The congenial McAlpine, a 12-year veteran of the Four Seasons family, oversaw the reconstruction of KudaHuraa after it suffered extensive damage in the 2004 Indian Ocean tsunami, which left hundreds of thousands dead throughout southern Asia.
“Thankfully, no one was killed here,” says McAlpine, whose only bosses on the island are his lovely wife Mitsuko and their beautiful baby daughter Kei. “However, the events of 2004 did allow us to shut down the resort and make the necessary improvements to bring KudaHuraa up to today’s Four Seasons’ standards. Everyone worked very hard and you can see the results for yourself.”
What you see at KudaHuraa is near perfection.
The accommodation, dining and service here all exceed even Four Seasons’ tough industry-leading standards.
This is truly one of the most unique destinations in the world and Four Seasons makes a visit even more memorable by educating guests about the delicate eco-system one finds in this nation made up of 1,190 coral islands.

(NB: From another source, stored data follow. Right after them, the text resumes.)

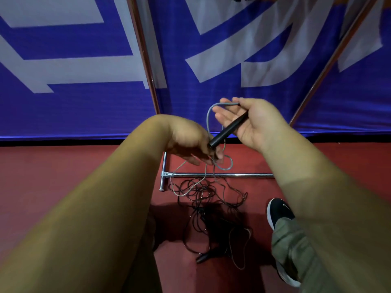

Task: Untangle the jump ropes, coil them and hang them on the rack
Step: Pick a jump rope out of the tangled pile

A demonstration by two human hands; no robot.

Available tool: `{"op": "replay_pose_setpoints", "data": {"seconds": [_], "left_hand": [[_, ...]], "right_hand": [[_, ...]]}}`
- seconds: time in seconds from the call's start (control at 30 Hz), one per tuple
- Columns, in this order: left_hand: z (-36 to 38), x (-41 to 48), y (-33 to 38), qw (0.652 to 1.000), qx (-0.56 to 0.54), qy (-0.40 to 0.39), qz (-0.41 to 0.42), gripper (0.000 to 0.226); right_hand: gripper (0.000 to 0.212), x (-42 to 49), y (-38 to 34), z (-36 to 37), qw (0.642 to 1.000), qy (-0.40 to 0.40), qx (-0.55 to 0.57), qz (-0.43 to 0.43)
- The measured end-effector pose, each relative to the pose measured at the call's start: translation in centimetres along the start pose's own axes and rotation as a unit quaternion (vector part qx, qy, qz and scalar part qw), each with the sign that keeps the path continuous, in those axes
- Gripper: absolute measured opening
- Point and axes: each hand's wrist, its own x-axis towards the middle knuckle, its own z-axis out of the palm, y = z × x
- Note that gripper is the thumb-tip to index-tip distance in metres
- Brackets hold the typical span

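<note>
Black handle (229, 129) of grey rope (208, 117): up in front of body, slanting across right hand (251, 123). Held loosely, fingers only part curled, thumb over the cord where it leaves the handle's top end.

Loops out from there, drops past the handle's lower end into left hand (188, 144). Pinched there in bunched fingers, several strands at once. Exact strand count: cannot tell.

Trails on down to tangle (203, 197) on red floor (63, 187). Grey and black cords mixed in 1 heap. Second handle (203, 258) at near edge of heap, untouched.

Chrome bar (222, 175) low on floor just behind tangle, with strands crossing over it. Probably the rack's foot; upper part not identifiable.

Shoe (279, 212) right of heap, blue banner (84, 102) behind.

Progress, judged: early. 1 handle end lifted out and being worked free. No coil formed, nothing seen hung. Left to do: separate all ropes, coil each, hang them.
</note>
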Motion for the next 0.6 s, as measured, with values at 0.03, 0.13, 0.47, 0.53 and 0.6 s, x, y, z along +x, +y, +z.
{"op": "replay_pose_setpoints", "data": {"seconds": [0.03, 0.13, 0.47, 0.53, 0.6], "left_hand": [[0.2, 0.0, 0.0, 1.000, 0.011, -0.018, 0.000, 0.029], [0.3, 0.2, 0.1, 1.000, -0.004, -0.007, -0.006, 0.030], [-1.5, 0.4, 2.1, 0.890, -0.413, 0.165, 0.101, 0.025], [-2.1, 0.7, 2.0, 0.837, -0.502, 0.172, 0.134, 0.028], [-2.6, 1.1, 1.8, 0.789, -0.566, 0.185, 0.154, 0.035]], "right_hand": [[0.017, 0.0, -0.2, -0.1, 1.000, 0.007, 0.016, -0.009], [0.021, 0.2, -0.7, -0.4, 1.000, 0.025, -0.009, -0.017], [0.034, -0.4, 0.9, -2.0, 0.870, 0.031, -0.469, 0.148], [0.028, -0.3, 1.1, -2.0, 0.865, -0.028, -0.474, 0.165], [0.024, -0.3, 1.4, -1.8, 0.869, -0.060, -0.467, 0.155]]}}
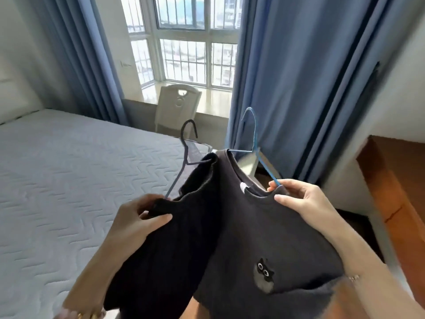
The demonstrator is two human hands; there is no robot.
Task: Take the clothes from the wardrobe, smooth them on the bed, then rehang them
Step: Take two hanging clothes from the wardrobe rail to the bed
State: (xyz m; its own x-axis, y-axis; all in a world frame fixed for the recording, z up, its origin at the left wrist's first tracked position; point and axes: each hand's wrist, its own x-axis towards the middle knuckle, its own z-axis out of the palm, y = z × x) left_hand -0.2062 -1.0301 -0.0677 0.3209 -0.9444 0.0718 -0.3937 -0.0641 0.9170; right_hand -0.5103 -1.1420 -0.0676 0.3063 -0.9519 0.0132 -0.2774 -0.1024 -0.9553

At both properties, the resorts’ marine biologists take guests on manta ray and spinner dolphin sightings and show us how they are helping repair the damage left behind by an El Nino (1997 to 1998) which resulted in a majority of the nation’s coral reefs being destroyed. Both resorts are also blessed with two of the world’s best spa facilities.
The Island Spa is KudaHurra’s monument to healthy living while the Spa and Ayurvedic Retreat, which specializes in ancient treatments that were first practiced in India 10,000 years ago, is LandaaGiraaveau’s sanctuary for the senses.

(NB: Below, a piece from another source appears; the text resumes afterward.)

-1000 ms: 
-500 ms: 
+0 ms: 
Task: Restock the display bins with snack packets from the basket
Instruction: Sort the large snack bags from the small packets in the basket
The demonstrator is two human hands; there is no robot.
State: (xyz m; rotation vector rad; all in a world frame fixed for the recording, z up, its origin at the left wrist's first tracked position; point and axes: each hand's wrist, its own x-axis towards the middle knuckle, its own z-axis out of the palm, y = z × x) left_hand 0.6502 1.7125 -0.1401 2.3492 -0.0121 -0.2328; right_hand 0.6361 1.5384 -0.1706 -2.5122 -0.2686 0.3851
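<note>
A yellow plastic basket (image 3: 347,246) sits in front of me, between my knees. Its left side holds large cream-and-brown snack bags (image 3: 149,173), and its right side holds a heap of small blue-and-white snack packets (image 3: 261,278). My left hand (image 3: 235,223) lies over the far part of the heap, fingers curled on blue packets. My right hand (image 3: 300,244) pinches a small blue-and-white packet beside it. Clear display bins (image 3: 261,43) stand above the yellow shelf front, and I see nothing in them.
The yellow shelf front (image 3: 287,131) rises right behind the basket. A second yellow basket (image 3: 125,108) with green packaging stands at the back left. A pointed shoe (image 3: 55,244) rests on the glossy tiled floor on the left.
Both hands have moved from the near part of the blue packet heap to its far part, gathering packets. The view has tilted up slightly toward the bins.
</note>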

Both spas offer stilted lagoon massage rooms (the Ayurvedic treatments are conducted in lush open-air gardens) featuring glass floors so you can be entertained and awed by the surreal sea life found swimming around both resorts.
A few days after arriving at KudaHurra, it’s time to board the seaplane and head north to LandaaGiraaveau, the 44-acre island reserved for the Four Seasons resort and its guests.

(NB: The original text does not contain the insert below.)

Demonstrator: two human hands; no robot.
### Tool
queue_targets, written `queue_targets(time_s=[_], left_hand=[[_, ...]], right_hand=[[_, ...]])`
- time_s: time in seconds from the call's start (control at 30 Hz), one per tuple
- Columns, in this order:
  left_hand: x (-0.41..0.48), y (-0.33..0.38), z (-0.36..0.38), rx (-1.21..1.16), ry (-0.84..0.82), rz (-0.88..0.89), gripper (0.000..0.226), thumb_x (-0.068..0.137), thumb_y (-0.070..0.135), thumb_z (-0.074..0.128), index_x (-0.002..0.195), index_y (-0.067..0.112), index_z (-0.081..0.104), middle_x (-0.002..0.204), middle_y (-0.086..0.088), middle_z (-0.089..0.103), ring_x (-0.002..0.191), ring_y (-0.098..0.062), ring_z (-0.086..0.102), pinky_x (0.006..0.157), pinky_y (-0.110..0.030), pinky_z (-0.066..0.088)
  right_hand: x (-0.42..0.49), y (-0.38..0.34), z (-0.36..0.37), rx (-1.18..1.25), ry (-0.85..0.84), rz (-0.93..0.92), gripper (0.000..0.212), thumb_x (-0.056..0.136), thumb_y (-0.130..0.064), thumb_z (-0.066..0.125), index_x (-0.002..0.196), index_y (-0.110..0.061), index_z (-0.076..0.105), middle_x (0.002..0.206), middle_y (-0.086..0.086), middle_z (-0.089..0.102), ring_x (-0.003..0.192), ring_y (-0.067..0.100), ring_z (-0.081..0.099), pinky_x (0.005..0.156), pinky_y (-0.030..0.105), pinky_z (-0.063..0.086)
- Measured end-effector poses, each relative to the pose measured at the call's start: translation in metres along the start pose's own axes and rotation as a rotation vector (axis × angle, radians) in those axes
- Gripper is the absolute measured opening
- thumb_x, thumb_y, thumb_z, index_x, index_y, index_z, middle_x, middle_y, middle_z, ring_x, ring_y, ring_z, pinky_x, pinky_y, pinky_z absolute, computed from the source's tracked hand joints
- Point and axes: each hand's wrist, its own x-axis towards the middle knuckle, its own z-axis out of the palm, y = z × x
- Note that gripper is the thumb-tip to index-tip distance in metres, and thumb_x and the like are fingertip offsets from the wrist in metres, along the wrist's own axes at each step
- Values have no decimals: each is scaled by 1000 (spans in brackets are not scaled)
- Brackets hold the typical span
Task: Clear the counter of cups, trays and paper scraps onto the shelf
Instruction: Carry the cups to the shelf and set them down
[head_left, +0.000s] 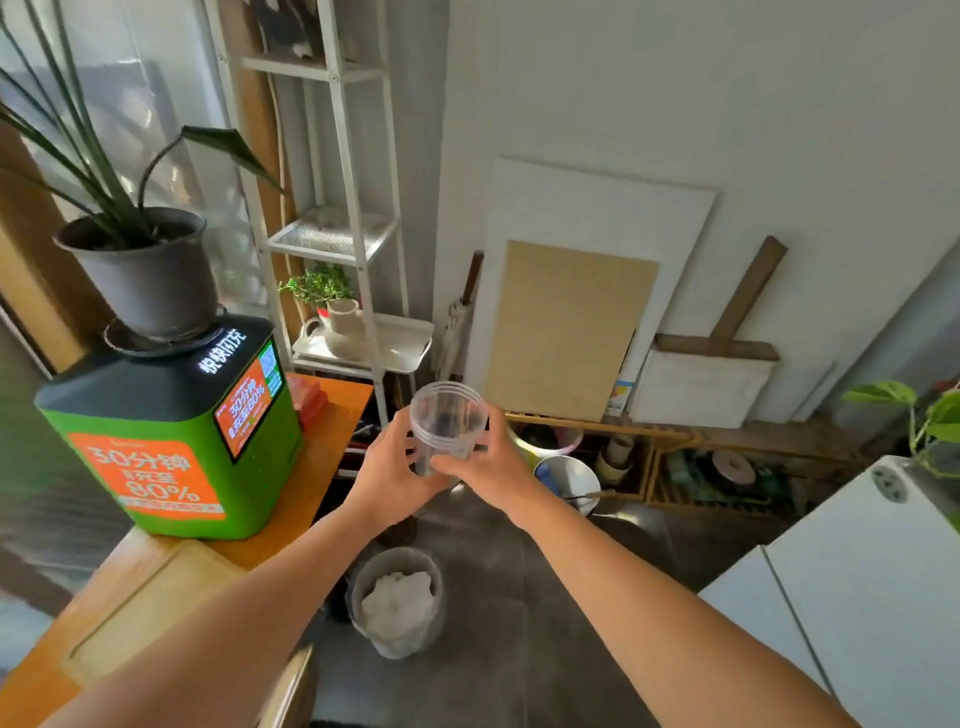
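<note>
A clear plastic cup (448, 423) is held in the air between both hands, its open mouth turned up and slightly toward the camera, with something dark seen dimly through its wall. The left hand (390, 467) is curled round the cup's left side and the right hand (491, 467) round its right side, the fingertips wrapped over the lower part of the cup. The cup is carried just past the far end of the orange worktop (311, 467), above the floor and in front of the lower tiers of the white shelf (332, 238). On the worktop a green charging station (171, 441) is seen, with a potted plant (145, 270) set on top of it. A white tray (408, 343) bearing a pale jug (343, 327) is lodged on a low tier of the shelf. Below the forearms, a grey bin (356, 597) holding crumpled white paper (397, 603) stands on the floor. Flat boards (571, 327) are propped against the wall beyond.
</note>
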Motion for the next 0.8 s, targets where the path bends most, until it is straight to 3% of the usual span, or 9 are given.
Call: queue_targets(time_s=[0.17,0.23,0.33,0.43,0.53,0.67,0.8], left_hand=[[48,-11,26,20,-26,-47,79,68,32,91,131,35,44,120,22,58,102,9,56,84,-9,43],[72,-15,40,50,-44,-64,83,67,33,91,135,30,45,119,21,58,101,4,57,85,-12,44],[108,-19,59,51,-66,-101,82,61,39,88,131,37,43,114,25,58,102,1,58,88,-21,48],[142,-22,74,38,-62,-120,81,61,44,85,129,45,41,111,28,59,100,5,59,84,-17,47],[195,-20,107,56,-38,-145,78,63,43,85,127,47,41,111,27,59,102,1,60,87,-23,51],[253,-14,140,54,-10,-169,77,58,55,81,124,51,40,112,26,59,101,7,59,82,-19,48],[291,-18,163,47,29,-184,79,61,55,79,128,49,40,115,25,59,104,4,60,86,-26,53]], right_hand=[[46,11,-29,32,-15,43,80,60,-53,84,112,-68,25,104,-28,52,95,-2,58,64,15,48],[67,19,-46,42,-37,42,80,58,-55,83,113,-67,26,106,-26,53,98,1,60,68,20,53],[100,27,-70,58,-50,36,82,55,-56,83,118,-61,31,111,-24,53,110,14,62,88,40,58],[131,27,-91,65,-53,7,83,56,-54,83,123,-58,34,117,-18,53,114,16,59,92,46,57],[179,32,-133,40,-52,8,86,58,-54,83,127,-57,33,123,-7,56,112,20,60,91,49,57],[236,36,-182,10,-83,-16,83,57,-56,85,122,-63,34,114,-17,53,112,20,60,91,49,57],[280,43,-210,-10,-123,-33,82,56,-57,84,120,-63,34,111,-21,50,106,13,58,88,42,57]])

Like KudaHurra, LandaaGiraaveau is fringed by a spectacular turquoise lagoon. Flying above the hundreds of islands one sees along the way from KudaHurra ranks among the most fascinating sights this seasoned traveller has ever witnessed.
LandaaGiraaveau is everything KudaHurra is, just bigger, offering 102 thatched beach and water bungalows and villas. Some of the stilted water villas also come with their own swimming pool.
Dining on LandaaGiraaveau is an adventure for the taste buds, with Blu and its Italian inspired menu topping our list of favourites. Al Barakat, named after noted North African scholar Abu Al Barakat Yusuf Al Barbari, who made the Baa Atoll his home, is an education in fine Arabian dining. The traditionally decorated restaurant, which sits on stilts off the main jetty, is authentic right down to the Shisha water pipes and the Labanese and Moroccan cuisine it serves. Cafe Landaa is where breakfast and dinner are served and both resorts offer in-villa dinning, perfect for honeymooners.
The dive and snorkelling activity off LandaaGiraaveau is especially breathtaking and watching florescent fish slip between breaks in the coral reef is something you’ll be telling your kids for years to come.
Long walks along sand spits that jut out into the Indian Ocean and swims in shallow lagoons that measure two kilometres, are all part of the memories one accumulates on a visit here.
Of the 1,190 islands that make up this unique nation, only 300 are inhabited, and of those, 100 are the exclusive domain of resorts.
McAlpine and Armando Kraenzlin, the regional vice-president and general manager at LandaaGiraaveau, are especially proud of the apprenticeship programs started at the resorts where young Maldavians are recruited and trained in the hotel industry.
For those not content to stay on land during their Maldives experience, Four Seasons makes it possible for you to shove out to sea aboard its luxurious yacht, the Explorer, which takes guests on three, four or seven night voyages around some of the more remote islands.
It’s all part of the Four Seasons Maldives Experience.